I am considering Cassandra which is built-to-scale.
My questions are:
- Do I need to scale horizontally in this case?
- Does Cassandra support having several keys to point to the same column-family?
EDIT
I would like to make sure that I got your point right. So, the following example puts down what I got from your answer:
So, if we have the following column family (it holds some store products and their details)
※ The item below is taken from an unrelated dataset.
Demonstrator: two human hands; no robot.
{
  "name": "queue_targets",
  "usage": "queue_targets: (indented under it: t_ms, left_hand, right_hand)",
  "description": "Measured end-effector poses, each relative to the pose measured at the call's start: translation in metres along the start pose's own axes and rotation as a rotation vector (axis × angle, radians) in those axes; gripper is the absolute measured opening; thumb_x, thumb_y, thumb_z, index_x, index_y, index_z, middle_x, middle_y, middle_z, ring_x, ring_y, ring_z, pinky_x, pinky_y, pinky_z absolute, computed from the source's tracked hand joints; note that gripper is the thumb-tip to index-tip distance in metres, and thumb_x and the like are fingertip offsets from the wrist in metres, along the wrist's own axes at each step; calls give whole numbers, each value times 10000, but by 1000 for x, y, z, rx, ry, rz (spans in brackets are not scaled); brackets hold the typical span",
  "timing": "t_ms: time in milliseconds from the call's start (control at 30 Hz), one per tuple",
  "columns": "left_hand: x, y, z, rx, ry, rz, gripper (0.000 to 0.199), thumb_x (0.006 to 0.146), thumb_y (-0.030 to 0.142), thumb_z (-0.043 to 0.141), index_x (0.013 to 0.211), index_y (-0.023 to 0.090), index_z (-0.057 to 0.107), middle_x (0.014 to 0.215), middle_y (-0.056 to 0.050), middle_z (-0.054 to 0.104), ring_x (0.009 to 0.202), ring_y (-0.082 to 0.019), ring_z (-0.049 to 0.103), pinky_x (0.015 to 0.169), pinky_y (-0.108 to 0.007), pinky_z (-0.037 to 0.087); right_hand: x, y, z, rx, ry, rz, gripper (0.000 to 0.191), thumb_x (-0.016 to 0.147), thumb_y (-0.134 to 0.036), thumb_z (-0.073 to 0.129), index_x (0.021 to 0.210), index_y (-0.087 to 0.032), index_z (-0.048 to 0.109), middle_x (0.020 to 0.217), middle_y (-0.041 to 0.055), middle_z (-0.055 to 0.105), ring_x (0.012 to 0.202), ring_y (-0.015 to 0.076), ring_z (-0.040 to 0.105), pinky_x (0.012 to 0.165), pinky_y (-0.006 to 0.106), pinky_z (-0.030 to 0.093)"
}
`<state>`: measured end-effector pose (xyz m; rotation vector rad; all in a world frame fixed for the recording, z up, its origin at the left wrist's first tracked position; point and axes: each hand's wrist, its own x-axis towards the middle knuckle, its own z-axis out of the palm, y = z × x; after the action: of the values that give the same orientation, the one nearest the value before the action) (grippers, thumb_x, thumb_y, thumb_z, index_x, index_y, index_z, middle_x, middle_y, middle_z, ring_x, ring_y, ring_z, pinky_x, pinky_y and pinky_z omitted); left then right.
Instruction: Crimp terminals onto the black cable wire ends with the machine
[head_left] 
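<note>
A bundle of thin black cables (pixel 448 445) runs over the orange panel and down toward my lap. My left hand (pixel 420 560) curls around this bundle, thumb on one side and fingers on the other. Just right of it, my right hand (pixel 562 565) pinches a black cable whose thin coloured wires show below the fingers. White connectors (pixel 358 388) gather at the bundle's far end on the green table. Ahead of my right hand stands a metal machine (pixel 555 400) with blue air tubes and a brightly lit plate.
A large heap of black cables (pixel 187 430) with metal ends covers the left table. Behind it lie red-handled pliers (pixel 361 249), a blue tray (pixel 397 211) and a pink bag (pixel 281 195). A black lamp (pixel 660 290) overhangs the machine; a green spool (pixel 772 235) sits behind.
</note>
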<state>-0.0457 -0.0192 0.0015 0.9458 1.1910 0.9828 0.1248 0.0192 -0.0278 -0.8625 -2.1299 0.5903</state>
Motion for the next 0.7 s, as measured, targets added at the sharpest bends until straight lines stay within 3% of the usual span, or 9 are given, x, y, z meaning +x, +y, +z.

products // column-family name
{
x = { "id":"x", // this is unique id for the row.
"name":"Laptop",
"screen":"15 inch",
"OS":"Windows"}
y = { "id":"y", // this is unique id for the row.
"name":"Laptop",
"screen":"17 inch"}
z = { "id":"z", // this is unique id for the row.
"name":"Printer",
"page per minute":"20 pages"}
}
And, we want to add "name" search parameter, we will create another copy of the CF with different row keys as the following:
products
{
"x:name:Laptop" = { "id":"x",
"name":"Laptop",
"screen":"15 inch",
"OS":"Windows"}
"y:name:Laptop" = { "id":"y",
"name":"Laptop",
"screen":"17 inch"}
"z:name:Printer" = { "id":"z",
"name":"Printer",
"ppm":"20 pages"}
}
And similarly, in order to add the "screen" search parameter:
products
{
"x:screen:15 inch" = { "id":"x"
"name":"Laptop",
"screen":"15 inch",
"OS":"Windows"}
"y:screen:17 inch" = { "id":"y",
"name":"Laptop",
"screen":"17 inch"}
}
But, if we would like to make a query based on 10 search parameters or any combination of them (as the case in my application), then we would have to create 1023 copies of the column family [(2 to the power 10)-1]. And since most of the rows will have many of the search parameters, this means that we need about 1000 times extra storage to model the data (in this way), which is not little, especially if we have 10,000,000 rows in the original CF.
Is this the data model you suggested?
Another point: I don't manage to see exactly why creating secondary indexes would forfeit or deprive the schemaless model.